Now, in a theater, you can optimize the seating for the resolution. This is actually a defining trait of true IMAX theaters. Say you've got the largest one in the world, which is 145 feet. The back row will be about 145 feet away from the screen, the front row will be about 72 feet away. These are, respectively, the ideal viewing distances for 4K and 8K. You can effectively see a 4K image _at minimum_ no matter where you sit.
@@FrameVoyager Why would they do that when the cameras they shoot with are garbo and not cinema cameras(tv cameras prioritize utility over quality). Not to mention it's like 1080p on streaming service like paramount.
@@KingdaToro Let's not start this debate again. The scientific studies on this have poor methodology and use upscaled resolutions instead of native.
No idea 😂
Kudos to you for talking about quality loss when it comes to 15/70 films where it's almost guaranteed that something is about to go wrong and never hit the theorical specs 👍
I love the idea about that digital TRUE IMAX digital camera, it was a wonderful adventure to follow 😯It took me entire weeks to investigate what you found in your condensed video therefore I should have been lazier and randomly stumble on your video so I wouldn't have lost so much time 😅 Too bad that 9x7 camera which indeed looks like the chosen one is in 4:3 aspect ratio again because I am personally not fan of anamorphic lenses.

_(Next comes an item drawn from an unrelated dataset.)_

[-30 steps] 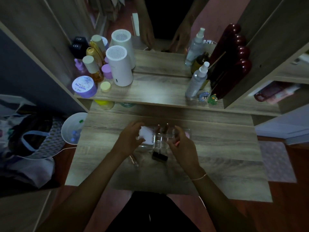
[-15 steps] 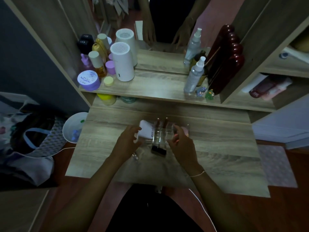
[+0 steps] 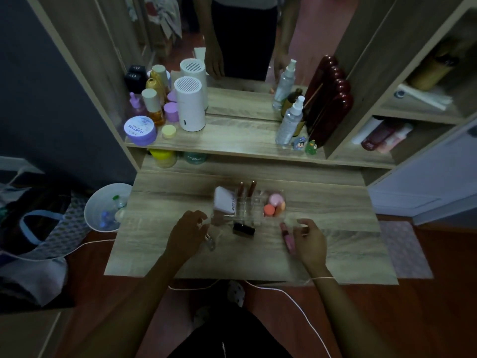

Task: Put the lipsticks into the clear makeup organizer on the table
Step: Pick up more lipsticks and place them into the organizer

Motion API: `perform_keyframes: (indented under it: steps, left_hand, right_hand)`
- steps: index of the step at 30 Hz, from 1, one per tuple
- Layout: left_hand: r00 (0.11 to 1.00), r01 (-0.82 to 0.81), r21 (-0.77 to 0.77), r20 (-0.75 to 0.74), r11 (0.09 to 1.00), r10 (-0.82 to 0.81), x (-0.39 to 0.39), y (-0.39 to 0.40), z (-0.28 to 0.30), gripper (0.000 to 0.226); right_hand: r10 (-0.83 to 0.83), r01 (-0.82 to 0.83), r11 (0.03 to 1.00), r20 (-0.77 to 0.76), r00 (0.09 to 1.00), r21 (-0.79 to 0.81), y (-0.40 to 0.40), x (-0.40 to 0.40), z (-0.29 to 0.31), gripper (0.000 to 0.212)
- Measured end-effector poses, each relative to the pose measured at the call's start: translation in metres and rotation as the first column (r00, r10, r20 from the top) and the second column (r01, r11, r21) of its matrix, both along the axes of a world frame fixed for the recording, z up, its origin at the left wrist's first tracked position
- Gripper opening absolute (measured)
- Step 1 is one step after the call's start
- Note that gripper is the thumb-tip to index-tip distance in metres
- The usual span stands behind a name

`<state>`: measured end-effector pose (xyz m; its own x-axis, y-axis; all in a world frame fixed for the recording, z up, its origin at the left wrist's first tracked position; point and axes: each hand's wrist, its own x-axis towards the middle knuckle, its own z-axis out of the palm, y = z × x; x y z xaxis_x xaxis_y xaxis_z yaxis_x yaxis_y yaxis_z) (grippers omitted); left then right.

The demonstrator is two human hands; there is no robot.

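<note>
The clear makeup organizer [image 3: 249, 209] stands mid-table. Two dark red lipsticks [image 3: 246, 189] stand upright in its back slots, with a white compact [image 3: 224, 202] in its left part and pink and orange sponges [image 3: 275, 205] in its right. A black lipstick [image 3: 244, 228] lies on the table just in front of it. My left hand [image 3: 188, 235] rests at the organizer's front left corner, fingers loosely curled, with a slim clear tube [image 3: 210, 243] lying by it. My right hand [image 3: 309, 240] hovers at the front right, fingers spread, beside a pink lip gloss tube [image 3: 288, 237] on the table.
A raised shelf behind holds a white cylinder [image 3: 190, 107], jars, bottles and a spray bottle [image 3: 290, 120] in front of a mirror. A white bin [image 3: 107, 206] sits left of the table [image 3: 335, 220]. A white cable [image 3: 291, 298] runs along the floor near me.
Both hands have come off the organizer and drawn apart toward me. The pink lip gloss tube and the sponges, covered before by my right hand, now show.
</note>
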<state>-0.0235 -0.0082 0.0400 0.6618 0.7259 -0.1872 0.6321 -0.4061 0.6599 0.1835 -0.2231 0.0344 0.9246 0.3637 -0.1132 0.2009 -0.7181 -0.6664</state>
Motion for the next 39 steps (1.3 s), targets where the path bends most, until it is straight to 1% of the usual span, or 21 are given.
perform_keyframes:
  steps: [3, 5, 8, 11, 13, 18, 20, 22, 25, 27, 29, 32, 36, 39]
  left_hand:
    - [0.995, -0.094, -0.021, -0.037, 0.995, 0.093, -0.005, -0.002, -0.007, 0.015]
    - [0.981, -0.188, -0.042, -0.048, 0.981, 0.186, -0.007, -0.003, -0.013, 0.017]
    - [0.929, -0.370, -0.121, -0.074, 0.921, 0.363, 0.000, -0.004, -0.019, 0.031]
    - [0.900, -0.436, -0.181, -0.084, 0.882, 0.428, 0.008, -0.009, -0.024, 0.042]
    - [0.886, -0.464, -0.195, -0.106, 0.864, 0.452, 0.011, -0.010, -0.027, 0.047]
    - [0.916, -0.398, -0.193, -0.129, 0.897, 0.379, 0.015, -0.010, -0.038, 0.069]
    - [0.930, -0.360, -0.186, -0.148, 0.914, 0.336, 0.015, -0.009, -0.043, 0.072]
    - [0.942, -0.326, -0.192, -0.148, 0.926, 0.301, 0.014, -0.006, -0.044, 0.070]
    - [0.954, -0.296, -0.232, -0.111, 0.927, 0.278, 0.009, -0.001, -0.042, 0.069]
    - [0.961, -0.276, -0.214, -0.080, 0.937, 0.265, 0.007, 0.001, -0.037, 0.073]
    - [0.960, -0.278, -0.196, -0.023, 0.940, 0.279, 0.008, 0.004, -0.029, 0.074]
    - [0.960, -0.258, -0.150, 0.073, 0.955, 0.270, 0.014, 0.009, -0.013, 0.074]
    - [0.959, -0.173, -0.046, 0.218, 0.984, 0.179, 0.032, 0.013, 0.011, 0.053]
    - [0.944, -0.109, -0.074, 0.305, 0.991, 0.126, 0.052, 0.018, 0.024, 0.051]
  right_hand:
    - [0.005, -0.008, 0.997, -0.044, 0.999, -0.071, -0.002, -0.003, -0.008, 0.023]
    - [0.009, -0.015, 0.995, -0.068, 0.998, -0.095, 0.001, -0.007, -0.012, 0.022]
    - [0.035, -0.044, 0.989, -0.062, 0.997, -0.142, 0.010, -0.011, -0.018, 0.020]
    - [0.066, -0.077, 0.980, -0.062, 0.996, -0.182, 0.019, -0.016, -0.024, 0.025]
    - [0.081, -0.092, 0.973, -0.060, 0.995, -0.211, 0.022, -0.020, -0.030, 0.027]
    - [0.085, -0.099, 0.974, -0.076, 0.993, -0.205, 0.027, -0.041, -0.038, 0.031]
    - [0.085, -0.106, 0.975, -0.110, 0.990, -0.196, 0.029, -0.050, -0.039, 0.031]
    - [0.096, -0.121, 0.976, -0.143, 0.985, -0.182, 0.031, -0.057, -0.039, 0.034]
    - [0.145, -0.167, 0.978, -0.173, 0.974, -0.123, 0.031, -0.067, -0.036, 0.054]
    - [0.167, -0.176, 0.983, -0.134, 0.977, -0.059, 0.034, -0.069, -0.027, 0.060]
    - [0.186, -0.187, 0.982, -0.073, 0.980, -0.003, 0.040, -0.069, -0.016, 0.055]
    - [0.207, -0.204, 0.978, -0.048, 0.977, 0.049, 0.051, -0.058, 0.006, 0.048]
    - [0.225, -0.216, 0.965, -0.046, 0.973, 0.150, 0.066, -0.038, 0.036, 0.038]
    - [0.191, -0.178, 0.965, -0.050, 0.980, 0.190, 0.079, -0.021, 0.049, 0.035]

Haha glad you enjoyed the video! Yeah, film not being exactly repeatable in quality for every frame makes it very speculative with how to treat it in a conversion to digital. Which makes it a great topic 😅
There is a bigger quality loss on digital medium, the bayer sensor. Where 2/3rds of the data is interpolated and this interpolation can never be removed. This is why film scans look so good, as they are produced with scanners that create true 3 channel files. For 8k for example, you need 3x33MP. Scanners can produce these files. But bayer cameras only produce 1x33MP and then interpolate the missing 66MP worth of data.
I used to shoot with Fujichrome Velvia and nothing digital has come close when projected.
32mb or 64mb sensors have long been surpassed but still there is no comparison.
It will happen, no doubt. But not now, RIP Velvia.
Oh this video was extremely interesting. More technical stuff like this please.
I absolutely enjoyed this video
Glad to hear it! When we find something like this that has a good technical question behind it we definitley will make more!
@@FrameVoyager yay 😁
This was super interesting, thank you for the deep dive.
No problem! Glad you enjoyed it
That Hennessy is real cute
Came here to say this 👌
😅😅😅
since CRT Monitors are gone many people would think something is broken when watching film. The flickering in Oppenheimer was so annoying this was the last time i would go in a analog film.
Im looking at a 100mm x 100mm image sensor on my desk right now. Even though these sensors can be made the optics still introduce losses that cannot be avoided. There is no technical challenge to making higher resolution, we make 36k + products. Cost is the biggest issue. The cost is truly bonkers and for cinema you dont really get a cost benefit that makes sense. In other industries where there is a legitimate need for higher resolution and money is available it can be done. ie. Space telescopes
7:34 "we just have to wait for 16k cameras"
blackmagic: "hold my beer, ill do ya one better"
Someone get this man a show on Discovery channel.